CNN had questioned the authenticity of the Dead Sea Scroll fragments prior to the museum’s opening in 2017. The report cited Arstein Justnes, a professor of biblical studies at the University of Agder in Norway, who said that the fragments that the museum’s owners acquired are an example of the questionable nature of bible antiques.
Justnes’ website, The Lying Pen of Scribes, states that experts have identified more than 70 Dead Sea Scroll fragments that have surfaced on the antiquities market since 2002, 90 percent of which are fake. Justnes argued that the fragments that the owners displayed at their museum are a part of that 90 perfect — and it turns out his suspicions were correct.

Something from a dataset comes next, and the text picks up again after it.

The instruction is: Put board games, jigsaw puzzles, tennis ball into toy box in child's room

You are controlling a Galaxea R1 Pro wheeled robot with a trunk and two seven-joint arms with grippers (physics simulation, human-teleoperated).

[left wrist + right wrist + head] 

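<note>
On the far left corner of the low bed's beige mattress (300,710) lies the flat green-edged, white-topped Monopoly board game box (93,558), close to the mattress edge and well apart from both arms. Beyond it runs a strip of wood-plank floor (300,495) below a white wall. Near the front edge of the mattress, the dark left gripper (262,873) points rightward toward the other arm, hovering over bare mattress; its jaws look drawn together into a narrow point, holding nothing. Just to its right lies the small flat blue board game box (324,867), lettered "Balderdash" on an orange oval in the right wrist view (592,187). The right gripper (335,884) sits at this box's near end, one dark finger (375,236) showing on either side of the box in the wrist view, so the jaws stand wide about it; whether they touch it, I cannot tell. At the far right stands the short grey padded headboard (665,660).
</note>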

The museum was opened and funded by the billionaire Green family of Oklahoma, better known for their national chain of Hobby Lobby craft stores. The $500,000 museum measures 430,000 square feet and is situated in a prime location in the city overlooking Capitol Hill.
The Green family has also made national news with their battle against the Obama administration over the inclusion of contraception in company health insurance plans.
Steve Green, the museum’s Evangelical founder and chairman, did not disclose how much he spent on the scrolls, but experts believe that this figure is likely in the millions.
Experts say that Evangelical Christians like Green have become an easy target for antique dealers. Kipp Davis, an expert on the Dead Sea Scrolls at Trinity Western University in Canada, has warned the Green family and other Evangelicals about potentially being sold fake artifacts.
“These good intentions that draw from a place of faith are subject to some really gross manipulations,” Davis said, “and that is a big part of what has happened here.”
The Dead Sea Scrolls were discovered 70 years ago in caves in Qumran, on the western shore of the Dead Sea. Bedouin shepherds made the accidental discovery, which revealed scrolls that were hidden for nearly 2,000 years.
More than 900 manuscripts and an estimated 50,000 fragments were excavated over the course of six decades. Before their discovery, the earliest and most complete version of the Bible was from the ninth century.
Most of the Dead Sea Scrolls have remained under the careful watch of the Israeli Antiquities Authority, where they remain on display in the Shrine of the Book in Jerusalem. Private collectors were almost never able to get scroll fragments.
But new Dead Sea Scroll fragments mysteriously began popping up on the market sometime in 2002. The Green family reportedly purchased their fragments sometime between 2009 and 2014. Experts think that the Greens bought too many artifacts too quickly, and they made it very well known that they were snatching up anything and everything they could with little caution.
“Every antiquities seller knew the Greens were buying everything and not asking questions about anything,” said Joel Baden, a professor at Yale Divinity school and co-author of Bible Nation, a new book about the Greens.
And before the museum’s opening in the fall of 2017, Steve Green even told CNN that he wasn’t sure who sold him the fragments. “There’s been different sources,” he said, “but I don’t know specifically where those came from.”